For the last couple of hours I have been in one such rabbit hole. It used to have a name – it was once called the “Blogosphere.” Not unlike Alice’s Wonderland, this blog-world has many curious things in it. It is an old world, almost ancient when placed into its Internet evolutionary place. It is also an eerie, odd place. It is a place I once new very well, but like so much else of late, the Blogosphere is barely recognizable to me anymore. It is evolving and its ancient remnants are disappearing, disintegrating, decomposing. Even the name, “Blogosphere,” no longer means anything to those who were not there. And like it, we are disappearing, too. No, we are not generally so old yet to be physically dying off like the civilizations of antiquity, but with the new, we are abandoning - we have abandoned - the old. And all that data… That indestructible data that was supposed to be immune to the deterioration of time – no pages to rot, no ink to fade, instant, error free and precise replication. We created a form of data storage and transmission that would never fade away. And yet, the Blogosphere, like Myspace, Tripod, Compuserve, AOL, and the computer bulletin boards of the early Internet are not just fading from memory; they are fading completely, physically.

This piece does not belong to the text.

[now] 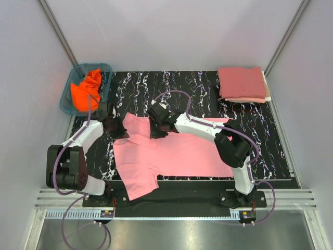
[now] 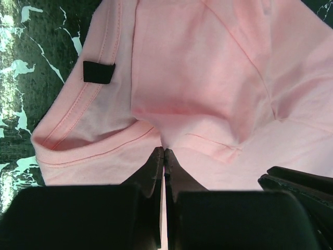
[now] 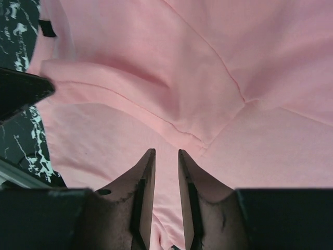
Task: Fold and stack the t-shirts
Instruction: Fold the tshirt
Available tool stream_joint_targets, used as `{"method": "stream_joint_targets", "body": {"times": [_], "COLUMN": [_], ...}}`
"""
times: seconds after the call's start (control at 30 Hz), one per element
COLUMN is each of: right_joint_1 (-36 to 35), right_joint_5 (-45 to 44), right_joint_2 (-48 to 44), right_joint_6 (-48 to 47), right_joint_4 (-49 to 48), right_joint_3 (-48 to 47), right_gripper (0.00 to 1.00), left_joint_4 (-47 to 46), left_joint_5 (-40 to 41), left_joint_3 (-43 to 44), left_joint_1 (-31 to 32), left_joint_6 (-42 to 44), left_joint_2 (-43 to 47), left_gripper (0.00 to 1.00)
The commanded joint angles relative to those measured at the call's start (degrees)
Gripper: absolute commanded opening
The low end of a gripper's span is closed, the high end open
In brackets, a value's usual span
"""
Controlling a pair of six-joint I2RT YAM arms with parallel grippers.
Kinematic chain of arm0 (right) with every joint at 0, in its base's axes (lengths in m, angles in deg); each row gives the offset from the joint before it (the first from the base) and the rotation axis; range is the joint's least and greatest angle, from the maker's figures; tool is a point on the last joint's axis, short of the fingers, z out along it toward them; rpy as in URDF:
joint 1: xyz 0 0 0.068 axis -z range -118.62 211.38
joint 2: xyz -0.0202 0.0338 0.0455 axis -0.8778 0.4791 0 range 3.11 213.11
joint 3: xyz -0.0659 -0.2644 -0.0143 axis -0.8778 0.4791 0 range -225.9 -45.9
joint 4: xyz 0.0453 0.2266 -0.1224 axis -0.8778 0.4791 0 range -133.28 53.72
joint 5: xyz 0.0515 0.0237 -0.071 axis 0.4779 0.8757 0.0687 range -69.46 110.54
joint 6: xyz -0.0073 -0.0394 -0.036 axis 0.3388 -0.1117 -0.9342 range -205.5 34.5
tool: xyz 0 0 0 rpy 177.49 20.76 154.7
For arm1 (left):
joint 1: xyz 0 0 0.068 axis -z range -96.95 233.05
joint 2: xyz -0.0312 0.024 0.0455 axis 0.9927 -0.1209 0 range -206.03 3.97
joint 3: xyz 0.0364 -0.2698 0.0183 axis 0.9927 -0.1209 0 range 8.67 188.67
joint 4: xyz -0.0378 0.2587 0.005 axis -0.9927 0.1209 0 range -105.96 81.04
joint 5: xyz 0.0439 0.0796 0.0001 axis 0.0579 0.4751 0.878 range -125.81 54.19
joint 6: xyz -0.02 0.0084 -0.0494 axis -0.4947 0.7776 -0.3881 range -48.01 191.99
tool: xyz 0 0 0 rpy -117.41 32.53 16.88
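A light pink t-shirt (image 1: 171, 153) lies spread on the black marbled mat, with its collar end at the upper left. My left gripper (image 1: 118, 130) is at the shirt's upper left corner. In the left wrist view the left gripper (image 2: 164, 151) is shut, pinching pink cloth beside the collar (image 2: 88, 130). My right gripper (image 1: 157, 128) is at the shirt's top edge. In the right wrist view the right gripper (image 3: 166, 152) has its jaws a narrow gap apart, with a fold of pink cloth filling the gap. The orange shirt (image 1: 86, 88) lies in the basket. A folded rose-red shirt (image 1: 242, 82) lies on a folded cream one (image 1: 260, 99).
The teal basket (image 1: 67, 101) stands at the back left, off the mat. The folded stack sits at the back right corner of the mat (image 1: 270, 140). Grey walls close in the left, right and back. The arm bases stand at the near edge.
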Motion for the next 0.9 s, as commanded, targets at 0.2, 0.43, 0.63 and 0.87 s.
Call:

That’s where this particular rabbit hole led me today. I was walking through the blog wasteland, pouring through old bookmarks – some almost ten years old now, and finding too much death, too much desertion, too much decay. The Blogosphere as I once knew it is all but dead, replaced now by “blogs” that are nothing more than any other website. I remember seeing it coming. I remember when adding links, pictures, sound, and other now very elementary objects to blogs took a considerable amount of know-how and effort. And I remember when progress came. It came slowly at first; we could “drag and drop” a photo into our text. Hyperlinks, imbedded video and advertisements came along and, like a snowball barreling down a mountainside, the “progress” could not be stopped. Soon, other platforms entirely replaced blogs and even mainstay blogs like Blogger and Wordpress became yet another “user-friendly” platform to build a website. And, let us not forget the ultimate in efficiency and utility, Facebook. Now anything longer than a one-minute video, a collection of any more than four of five pictures and certainly anything more than 20 words is too much to be bothered with, especially when the next item in the “newsfeed” will take only 3.4 seconds to consume.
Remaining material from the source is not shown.